■ **SUPPLIED DATA**:
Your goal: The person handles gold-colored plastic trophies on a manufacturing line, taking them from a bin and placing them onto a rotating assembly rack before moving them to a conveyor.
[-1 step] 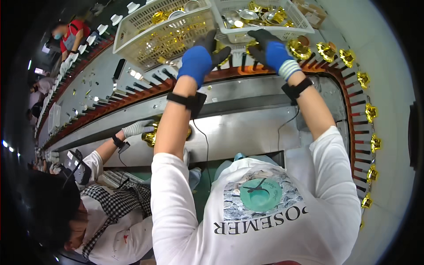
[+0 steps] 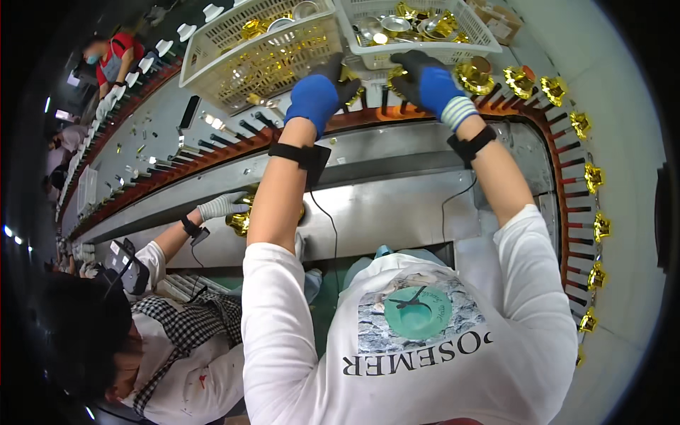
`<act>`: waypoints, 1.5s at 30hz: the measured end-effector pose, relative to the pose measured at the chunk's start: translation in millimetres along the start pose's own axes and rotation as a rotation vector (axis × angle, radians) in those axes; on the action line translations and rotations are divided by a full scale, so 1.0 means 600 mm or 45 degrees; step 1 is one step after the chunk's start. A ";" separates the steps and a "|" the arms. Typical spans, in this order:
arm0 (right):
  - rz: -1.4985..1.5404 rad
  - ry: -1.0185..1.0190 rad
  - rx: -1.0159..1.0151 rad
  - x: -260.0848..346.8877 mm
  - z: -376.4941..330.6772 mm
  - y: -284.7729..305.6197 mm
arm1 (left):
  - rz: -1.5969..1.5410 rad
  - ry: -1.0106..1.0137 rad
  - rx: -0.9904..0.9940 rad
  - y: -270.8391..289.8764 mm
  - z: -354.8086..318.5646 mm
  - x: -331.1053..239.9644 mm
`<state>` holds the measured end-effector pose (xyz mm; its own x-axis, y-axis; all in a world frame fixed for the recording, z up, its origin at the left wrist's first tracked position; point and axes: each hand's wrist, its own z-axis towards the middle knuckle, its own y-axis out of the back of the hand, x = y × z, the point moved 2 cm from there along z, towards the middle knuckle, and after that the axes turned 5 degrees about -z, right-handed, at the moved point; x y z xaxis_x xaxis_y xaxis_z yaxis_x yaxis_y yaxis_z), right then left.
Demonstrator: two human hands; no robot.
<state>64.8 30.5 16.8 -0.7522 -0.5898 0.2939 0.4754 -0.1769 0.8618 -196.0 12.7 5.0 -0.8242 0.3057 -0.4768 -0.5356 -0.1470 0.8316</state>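
Along the front, a long metal desk [image 2: 411,205], bordered by a curving orange track [image 2: 375,115], likely bent this way to bring its dark posts [image 2: 579,210] within reach of one standing place. Beyond the track, a left lattice crate [image 2: 195,67] and a right lattice crate [image 2: 460,57], side by side, loaded with shiny parts, apparently kept close for short reaches. Before the left crate, left hand [image 2: 315,95] in a blue-and-black glove, fingers clamped on a gold piece [image 2: 348,74] above the track, thumb opposing, probably for steadiness. Before the right crate, right hand [image 2: 428,85], gloved alike, fingers closed on a second gold piece [image 2: 398,76], mostly hidden; firmness of grip impossible to tell. At left, a co-worker's hand [image 2: 223,205] in a striped glove, touching gold metalwork [image 2: 239,221] partly behind the left forearm. By count, downward in size: one desk, two crates, two blue-and-black gloves, nine gold pieces [image 2: 593,177] around the right bend, spaced apart presumably against rubbing, the last barely showing; two reddish-brown round parts [image 2: 480,65] at the nearest two. Posts and crate contents too crowded for sure counting.
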 end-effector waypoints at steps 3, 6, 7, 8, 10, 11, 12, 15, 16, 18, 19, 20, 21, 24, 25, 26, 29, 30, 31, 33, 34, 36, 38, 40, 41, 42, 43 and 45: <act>-0.109 0.202 -0.131 0.006 -0.034 0.004 | 0.020 -0.080 -0.131 -0.014 -0.011 -0.006; 0.218 0.346 -0.249 0.060 -0.095 0.072 | -0.411 0.195 -0.366 -0.003 -0.108 0.000; 0.350 0.337 -0.173 0.066 -0.127 0.073 | -0.170 0.021 -0.435 0.011 -0.137 -0.013; 0.496 0.221 -0.040 0.062 -0.167 0.060 | -0.161 0.187 -0.248 0.008 -0.160 -0.036; 0.371 0.107 0.352 0.049 -0.248 -0.008 | -1.032 0.275 -0.177 -0.077 -0.274 -0.033; 0.408 0.008 0.354 -0.002 -0.321 -0.083 | -0.766 0.289 0.097 -0.108 -0.299 -0.064; 0.379 -0.060 0.396 -0.045 -0.380 -0.131 | -0.573 0.333 0.250 -0.140 -0.323 -0.098; 0.251 -0.175 0.647 -0.097 -0.483 -0.242 | -0.292 0.453 0.497 -0.309 -0.408 -0.054; 0.115 -0.265 0.828 -0.103 -0.503 -0.266 | -0.288 0.476 0.500 -0.348 -0.422 -0.042; 0.123 -0.287 0.821 -0.100 -0.518 -0.288 | -0.058 0.630 0.585 -0.404 -0.446 -0.018; 0.123 -0.314 0.799 -0.093 -0.519 -0.290 | -0.052 0.647 0.587 -0.414 -0.453 -0.006; 0.136 -0.300 0.805 -0.087 -0.513 -0.293 | 0.002 0.729 0.606 -0.419 -0.459 0.011; 0.173 -0.282 0.814 -0.085 -0.494 -0.298 | 0.058 0.804 0.616 -0.419 -0.459 0.024; 0.269 -0.265 0.649 -0.128 -0.492 -0.272 | 0.259 0.671 0.624 -0.382 -0.409 -0.015; 0.239 -0.171 0.449 -0.141 -0.480 -0.238 | 0.114 0.642 0.642 -0.357 -0.378 -0.041; 0.222 -0.044 0.249 -0.139 -0.452 -0.194 | 0.023 0.394 0.320 -0.328 -0.364 -0.054; -0.005 0.147 -0.298 -0.127 -0.287 0.006 | -0.004 -0.031 -0.213 -0.190 -0.207 -0.156; -0.148 0.087 -0.447 -0.129 -0.236 0.051 | 0.048 -0.190 -0.311 -0.149 -0.150 -0.175; -0.275 0.151 -0.586 -0.146 -0.176 0.085 | 0.005 -0.132 -0.306 -0.122 -0.099 -0.199; -0.586 0.145 -0.540 -0.165 -0.107 0.092 | 0.072 -0.263 -0.397 -0.098 -0.009 -0.198; -0.780 0.062 -0.347 -0.170 -0.093 0.086 | 0.088 -0.310 -0.357 -0.101 0.032 -0.188; -0.643 0.130 -0.362 -0.154 -0.079 0.090 | -0.099 -0.059 -0.162 -0.127 0.058 -0.180; -0.388 0.045 -0.066 -0.136 -0.073 0.094 | -0.144 0.061 -0.136 -0.113 0.062 -0.156; -0.050 0.110 -0.069 -0.145 -0.056 0.107 | -0.183 0.060 0.069 -0.094 0.064 -0.132; 0.034 0.121 -0.037 -0.157 -0.052 0.102 | -0.020 0.028 0.051 -0.090 0.054 -0.148; 0.122 0.141 -0.013 -0.162 -0.047 0.099 | 0.151 -0.004 0.024 -0.083 0.038 -0.162; 0.032 0.204 -0.029 -0.151 -0.051 0.089 | 0.149 0.004 0.029 -0.078 0.016 -0.165; -0.136 0.383 -0.123 -0.112 -0.079 0.088 | 0.195 -0.162 -0.303 -0.059 -0.042 -0.174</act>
<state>162.1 23.7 22.8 -0.6387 -0.7674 0.0562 0.4531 -0.3160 0.8336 -96.0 -37.7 18.1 -0.8771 0.3758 -0.2993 -0.4475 -0.4123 0.7936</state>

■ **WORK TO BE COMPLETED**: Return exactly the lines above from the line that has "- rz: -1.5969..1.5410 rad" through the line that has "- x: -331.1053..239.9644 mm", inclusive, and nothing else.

■ **EXPECTED ANSWER**:
  - rz: -1.5969..1.5410 rad
  - ry: -1.0106..1.0137 rad
  - rx: -0.9904..0.9940 rad
  - y: -270.8391..289.8764 mm
  - z: -354.8086..318.5646 mm
  - x: -331.1053..239.9644 mm

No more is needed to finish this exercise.